Но наша юная ботаничка решительно не имела и отдаленного представления о том, как полагается обходиться с этой штуковиной, так что Вану, дошедшему до последней черты, пришлось грубо проехаться ею по подолу Адиной сорочки, и он, растекшись в лужицу наслаждения, беспомощно застонал.
Ада в смятении уставилась на подол.
– Совершенно не то, что ты думаешь, – спокойно заметил Ван. – Не номер один. В сущности, это не грязней травяного сока. Ну вот, с Нилом все ясно точка Спеке.
(Удивляюсь я, Ван, ну отчего тебе так не терпится обратить наше поэтичное, ни с чьим иным не сравнимое прошлое в грязный фарс? Нет, честно, Ван!

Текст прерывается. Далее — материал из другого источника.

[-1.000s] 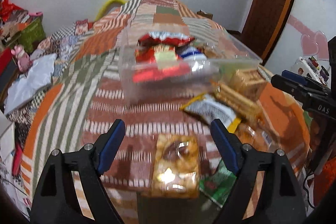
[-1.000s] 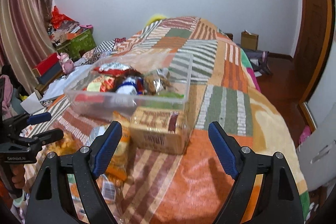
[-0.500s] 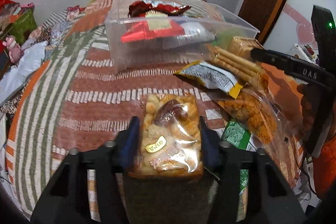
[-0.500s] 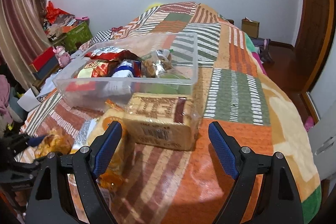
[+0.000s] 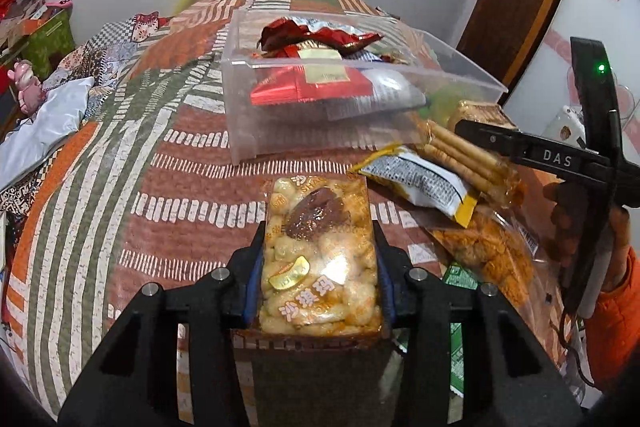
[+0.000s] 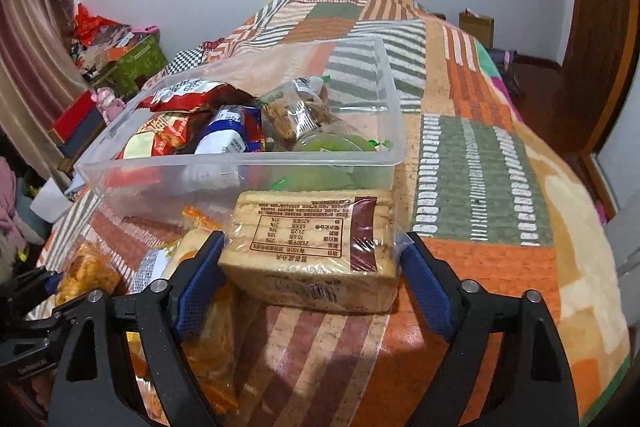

Но я честен, именно так все и было. Мне не хватало уверенности в себе, отсюда развязность, жеманные ужимки. Ah, parlez pour vous: я, дорогой мой, я могу засвидетельствовать, что знаменитые путешествия на кончиках пальцев по просторам твоей Африки и до самого края света начались значительно позже, когда я уже знала маршрут наизусть. Прости, не так – если бы люди запоминали одно и то же, они бы не были разными людьми. Именно-так-все-и-было. Но мы-то с тобой не «разные»! «Думать» и «мечтать» по-французски выходит одно и то же. Вот и думай о douceur, Ван! А о чем же еще я думаю, только о ней, – кроме douceur, ничего во всем этом и не было, дитя мое, мое стихотворенье. Так-то лучше, сказала Ада.)
Пожалуйста, теперь ты.
Голый Ван потянулся, освещенный уже неколеблемым пламенем свечей.
– Давай здесь поспим, – сказал он. – Они не вернутся раньше, чем заря затмит дядюшкину сигару.
– У меня вся рубашка trempée, – прошептала она.